Elizabeth O’Donnell, MD: What is it that we need to do to ensure that MCED testing is accessible?

Tom Beer, MD, FACP: There is no broad accessibility without broad reimbursement. This test has to be broadly available at an affordable cost to Americans. That begins with FDA approval. It’s hard to imagine broad reimbursement for a screening test that is not FDA approved. Getting a test that the FDA agrees is safe and effective is really the key first step. But there’s a lot more to do. We have to raise physician awareness about these new technologies. This is really a new approach, and we should not underestimate how large an effort was undertaken to educate our physician workforce about the current screening tests that we think of as routine today.

But they did not start out as routine when they first became available. We need clear information and education on the intended-use populations…so that clinicians are confident in recommending those tests.
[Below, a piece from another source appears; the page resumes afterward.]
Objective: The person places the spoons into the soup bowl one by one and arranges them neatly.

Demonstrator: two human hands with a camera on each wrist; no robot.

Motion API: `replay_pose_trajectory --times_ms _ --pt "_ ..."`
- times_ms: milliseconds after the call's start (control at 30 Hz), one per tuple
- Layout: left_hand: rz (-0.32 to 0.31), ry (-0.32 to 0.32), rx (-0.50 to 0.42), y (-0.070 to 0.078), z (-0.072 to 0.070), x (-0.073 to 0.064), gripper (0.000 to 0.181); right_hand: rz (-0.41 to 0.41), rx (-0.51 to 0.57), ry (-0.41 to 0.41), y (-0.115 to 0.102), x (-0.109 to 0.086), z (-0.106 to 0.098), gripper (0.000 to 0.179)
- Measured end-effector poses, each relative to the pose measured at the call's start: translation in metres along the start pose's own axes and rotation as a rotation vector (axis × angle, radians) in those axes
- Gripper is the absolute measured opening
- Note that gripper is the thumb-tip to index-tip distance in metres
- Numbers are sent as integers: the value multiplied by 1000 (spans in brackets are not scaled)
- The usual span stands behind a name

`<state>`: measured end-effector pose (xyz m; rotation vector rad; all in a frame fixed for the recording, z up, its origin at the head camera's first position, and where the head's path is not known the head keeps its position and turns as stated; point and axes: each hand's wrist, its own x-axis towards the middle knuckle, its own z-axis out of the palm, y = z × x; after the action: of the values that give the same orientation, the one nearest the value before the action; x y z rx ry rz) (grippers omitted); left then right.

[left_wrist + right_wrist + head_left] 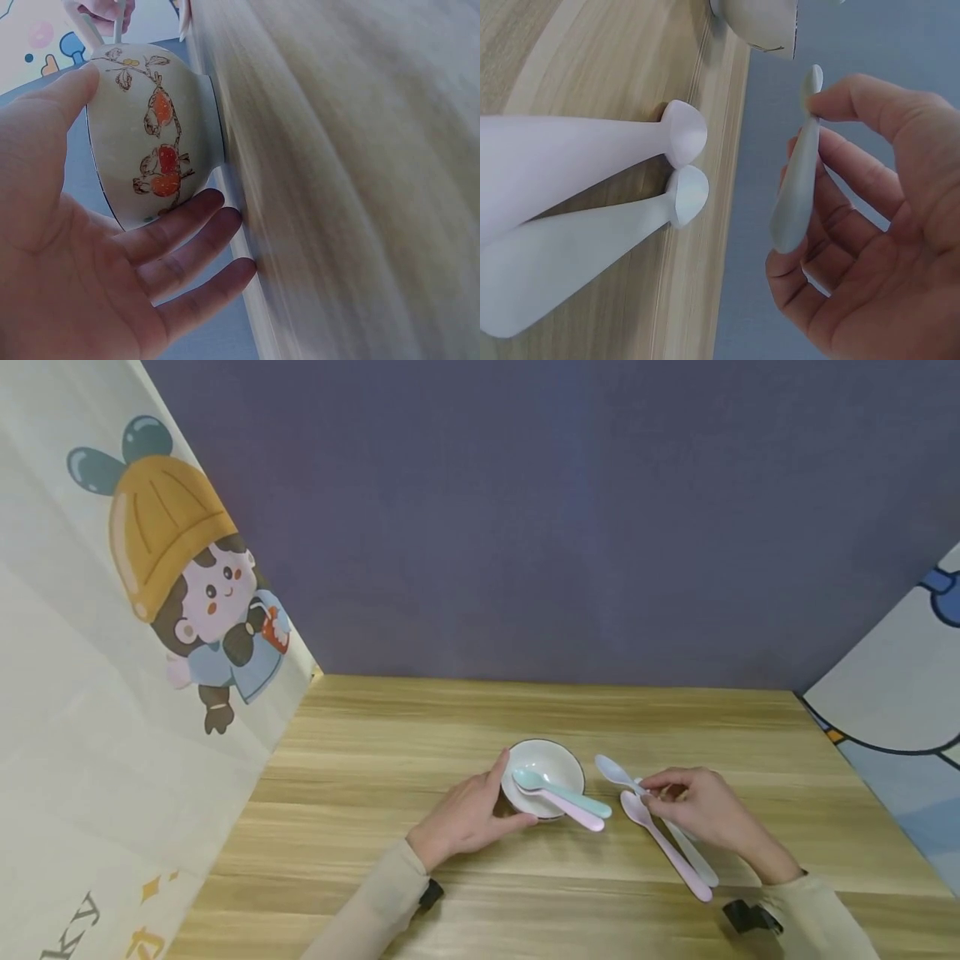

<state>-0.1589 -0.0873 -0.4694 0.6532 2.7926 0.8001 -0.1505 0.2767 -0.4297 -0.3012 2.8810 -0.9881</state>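
A pale bluish-white spoon (pixel 615 770) is in the right hand (pixel 705 806), its thumb and fingertips pinching it near the scoop, which points left toward the bowl (pixel 552 755). The right wrist view shows this spoon raised off the table (pixel 420 718), its broad handle end inside the curve of the hand. Just below it in the head view, a pink spoon (pixel 667 847) and a white spoon (pixel 695 857) lie side by side on the table, scoops away from the person. The bowl stands upright just to the left, white with a dark rim; the left wrist view shows orange-red fruits on thin branches painted outside. Inside lean a mint spoon (pixel 573 797) and a second pink spoon (pixel 572 811), scoops down, handles over the rim toward the lower right. The left hand (pixel 468 814) holds the bowl from its left side, thumb and spread fingers around the wall. Light sleeves (pixel 378 897) cover both forearms, with a black strap (pixel 431 894) at each wrist. Behind the table rises a dark blue-grey partition (pixel 525 527); a cartoon figure (pixel 213 589) is printed on the pale left panel (pixel 67 693).
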Motion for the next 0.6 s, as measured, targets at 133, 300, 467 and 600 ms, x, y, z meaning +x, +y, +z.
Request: replay_pose_trajectory --times_ms 133,300,467,600 --pt "-6 -4 -5 0 0 0 114 1 3 -6 0 2 1 20" --pt "-10 -2 3 0 1 1 114 6 8 -9 0 4 2 20" --pt "-11 -1 2 0 0 0 114 -13 6 10 -1 6 3 19" --pt "-3 1 7 0 0 0 113 -21 -1 21 -2 7 3 18"
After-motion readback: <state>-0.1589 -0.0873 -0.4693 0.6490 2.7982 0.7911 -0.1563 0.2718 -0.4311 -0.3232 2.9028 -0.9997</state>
We need to address the lack of information and misinformation among patients about what access can and cannot do. We need to make sure [patients] understand that they’re not a replacement for proven standard-of-care tests. We need to make sure [patients] understand what a positive result and a negative result mean for their care. [As with] most health care, we need to address basic logistical issues of access, transportation, and logistics—of getting into a clinician’s office and getting access to tests. We need to make sure that tests are affordable….

Certainly, when follow-up colonoscopy became available without a co-pay for those individuals who have a stool-based screening test for colon cancer, that signals a positive result. So we need to be very mindful of the out-of-pocket costs that [patients] will encounter and make sure that financial assistance programs are available for those in need. And we need to support patient navigation through this new diagnostic pathway…. You know, I think manufacturers of the tests also should ensure that the tests are efficacious for a broad range of members of our population, hopefully for average-risk [individuals,] where we can have the greatest impact with these tests. And that requires developing clinical evidence that demonstrates safety and efficacy in those populations. I think it’s necessary for this to be a team sport. It’s not the job of just academics or just test manufacturers to spread the word about these tests and to educate and work toward making them accessible. There’s room for advocacy organizations such as the American Cancer Society, Prevent Cancer Foundation, and others to weigh in as well.
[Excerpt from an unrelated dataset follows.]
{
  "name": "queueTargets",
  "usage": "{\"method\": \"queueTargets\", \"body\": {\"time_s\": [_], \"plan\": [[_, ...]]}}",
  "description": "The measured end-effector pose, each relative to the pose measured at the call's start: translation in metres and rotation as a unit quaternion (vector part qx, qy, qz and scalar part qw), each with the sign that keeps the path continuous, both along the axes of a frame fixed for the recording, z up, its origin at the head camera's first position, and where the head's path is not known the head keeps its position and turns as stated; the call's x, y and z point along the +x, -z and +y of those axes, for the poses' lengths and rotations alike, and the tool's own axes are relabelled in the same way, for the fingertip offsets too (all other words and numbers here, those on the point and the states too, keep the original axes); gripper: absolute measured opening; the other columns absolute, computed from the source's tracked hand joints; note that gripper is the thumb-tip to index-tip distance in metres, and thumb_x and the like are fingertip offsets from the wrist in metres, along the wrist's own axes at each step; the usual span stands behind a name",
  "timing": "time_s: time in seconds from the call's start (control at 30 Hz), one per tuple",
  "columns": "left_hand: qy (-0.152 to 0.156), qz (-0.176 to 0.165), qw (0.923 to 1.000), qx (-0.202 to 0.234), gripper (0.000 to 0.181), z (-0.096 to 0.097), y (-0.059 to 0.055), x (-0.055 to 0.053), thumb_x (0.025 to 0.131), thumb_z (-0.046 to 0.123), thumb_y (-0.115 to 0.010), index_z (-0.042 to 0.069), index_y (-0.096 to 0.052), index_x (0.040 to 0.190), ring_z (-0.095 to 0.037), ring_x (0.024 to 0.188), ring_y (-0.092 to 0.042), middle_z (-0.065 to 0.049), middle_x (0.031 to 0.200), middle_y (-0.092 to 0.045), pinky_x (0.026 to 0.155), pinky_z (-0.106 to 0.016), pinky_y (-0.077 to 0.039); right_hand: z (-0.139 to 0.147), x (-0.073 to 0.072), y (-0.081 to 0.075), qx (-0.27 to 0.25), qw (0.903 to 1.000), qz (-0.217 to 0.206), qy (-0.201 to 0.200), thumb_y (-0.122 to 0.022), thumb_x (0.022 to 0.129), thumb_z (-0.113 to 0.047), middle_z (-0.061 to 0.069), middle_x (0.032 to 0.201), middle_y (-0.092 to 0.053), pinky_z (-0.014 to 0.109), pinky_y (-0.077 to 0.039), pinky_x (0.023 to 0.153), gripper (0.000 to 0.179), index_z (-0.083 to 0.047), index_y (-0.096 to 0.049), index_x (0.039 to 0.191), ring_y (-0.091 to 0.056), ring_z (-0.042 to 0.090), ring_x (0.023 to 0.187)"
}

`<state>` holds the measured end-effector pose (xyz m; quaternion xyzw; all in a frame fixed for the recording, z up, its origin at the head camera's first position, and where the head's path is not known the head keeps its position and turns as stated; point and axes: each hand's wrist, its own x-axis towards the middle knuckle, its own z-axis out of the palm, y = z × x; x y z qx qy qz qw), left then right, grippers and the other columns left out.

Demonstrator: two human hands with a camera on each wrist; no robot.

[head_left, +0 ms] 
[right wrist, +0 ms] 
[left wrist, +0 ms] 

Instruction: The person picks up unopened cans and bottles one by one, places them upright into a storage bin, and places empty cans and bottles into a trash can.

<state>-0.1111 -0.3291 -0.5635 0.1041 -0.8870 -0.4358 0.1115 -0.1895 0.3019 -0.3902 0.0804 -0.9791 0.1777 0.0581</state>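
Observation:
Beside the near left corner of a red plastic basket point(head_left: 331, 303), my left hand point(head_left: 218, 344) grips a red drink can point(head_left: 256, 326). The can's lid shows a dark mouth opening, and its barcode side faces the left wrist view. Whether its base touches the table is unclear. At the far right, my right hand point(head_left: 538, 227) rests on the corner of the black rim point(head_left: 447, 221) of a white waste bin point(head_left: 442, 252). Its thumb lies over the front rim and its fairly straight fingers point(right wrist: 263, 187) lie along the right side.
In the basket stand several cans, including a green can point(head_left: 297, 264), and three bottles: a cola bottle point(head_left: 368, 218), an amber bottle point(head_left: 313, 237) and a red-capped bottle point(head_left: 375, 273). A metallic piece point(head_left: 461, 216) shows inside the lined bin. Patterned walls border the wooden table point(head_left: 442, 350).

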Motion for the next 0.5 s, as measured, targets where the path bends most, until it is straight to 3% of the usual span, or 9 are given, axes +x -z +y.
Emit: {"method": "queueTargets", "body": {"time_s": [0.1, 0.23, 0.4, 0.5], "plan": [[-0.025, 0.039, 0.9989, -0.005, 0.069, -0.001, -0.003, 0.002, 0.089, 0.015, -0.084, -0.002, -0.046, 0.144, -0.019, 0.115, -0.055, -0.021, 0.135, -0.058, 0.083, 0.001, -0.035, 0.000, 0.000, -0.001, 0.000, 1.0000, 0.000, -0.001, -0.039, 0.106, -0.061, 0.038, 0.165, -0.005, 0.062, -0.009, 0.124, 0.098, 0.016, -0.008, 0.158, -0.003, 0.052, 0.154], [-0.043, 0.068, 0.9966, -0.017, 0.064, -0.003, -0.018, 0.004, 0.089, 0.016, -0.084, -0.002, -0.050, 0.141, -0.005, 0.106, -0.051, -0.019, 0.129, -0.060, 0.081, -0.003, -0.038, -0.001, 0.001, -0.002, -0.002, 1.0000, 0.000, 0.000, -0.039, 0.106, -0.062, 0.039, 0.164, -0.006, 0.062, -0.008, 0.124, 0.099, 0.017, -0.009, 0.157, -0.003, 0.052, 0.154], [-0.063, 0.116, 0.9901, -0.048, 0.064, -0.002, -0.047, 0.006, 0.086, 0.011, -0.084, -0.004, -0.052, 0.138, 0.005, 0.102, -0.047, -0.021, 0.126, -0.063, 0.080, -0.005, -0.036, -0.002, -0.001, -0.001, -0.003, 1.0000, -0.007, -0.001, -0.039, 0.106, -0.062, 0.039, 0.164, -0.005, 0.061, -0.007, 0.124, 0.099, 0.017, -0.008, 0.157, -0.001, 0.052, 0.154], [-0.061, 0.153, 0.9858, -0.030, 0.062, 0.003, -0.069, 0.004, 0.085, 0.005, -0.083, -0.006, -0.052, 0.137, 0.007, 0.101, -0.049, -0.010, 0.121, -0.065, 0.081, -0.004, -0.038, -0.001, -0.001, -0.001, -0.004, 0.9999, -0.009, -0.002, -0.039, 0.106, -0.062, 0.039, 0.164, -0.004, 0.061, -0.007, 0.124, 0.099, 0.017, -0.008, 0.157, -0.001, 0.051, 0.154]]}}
Elizabeth O’Donnell, MD: [Would] you please provide a brief overview of the testing platforms that are currently available or under development?

Tom Beer, MD, FACP: So right now, I think the 2 platforms that are best known are the Galleri test from GRAIL and the multicancer early detection test being developed by Exact Sciences. There are other test developers working in this space, but these are the two that have been put to the test in relatively large-scale prospective clinical interventional studies. We’re beginning to learn something about their performance in the clinic. These tests have some things in common.

They’re both blood tests that are administered as a single blood draw and provide a result within a couple of weeks. They have some differences as well. They evaluate different biomarker classes. The Galleri test is focused on a deep interrogation of DNA methylation. The Exact Sciences test uses multiple biomarker classes to look for a cancer signal. There are some differences in how a positive result is worked up or diagnostically evaluated. And of course, the tests have not been compared with one another, and research is ongoing. There is a lot yet to learn about these tests. Both of them have been evaluated in feasibility or pilot studies. But definitive large-scale prospective clinical trials that really show us what the test performance is, what the test safety is, and how we see its contribution to cancer early detection are still ahead.

Transcript is AI generated and edited for readability.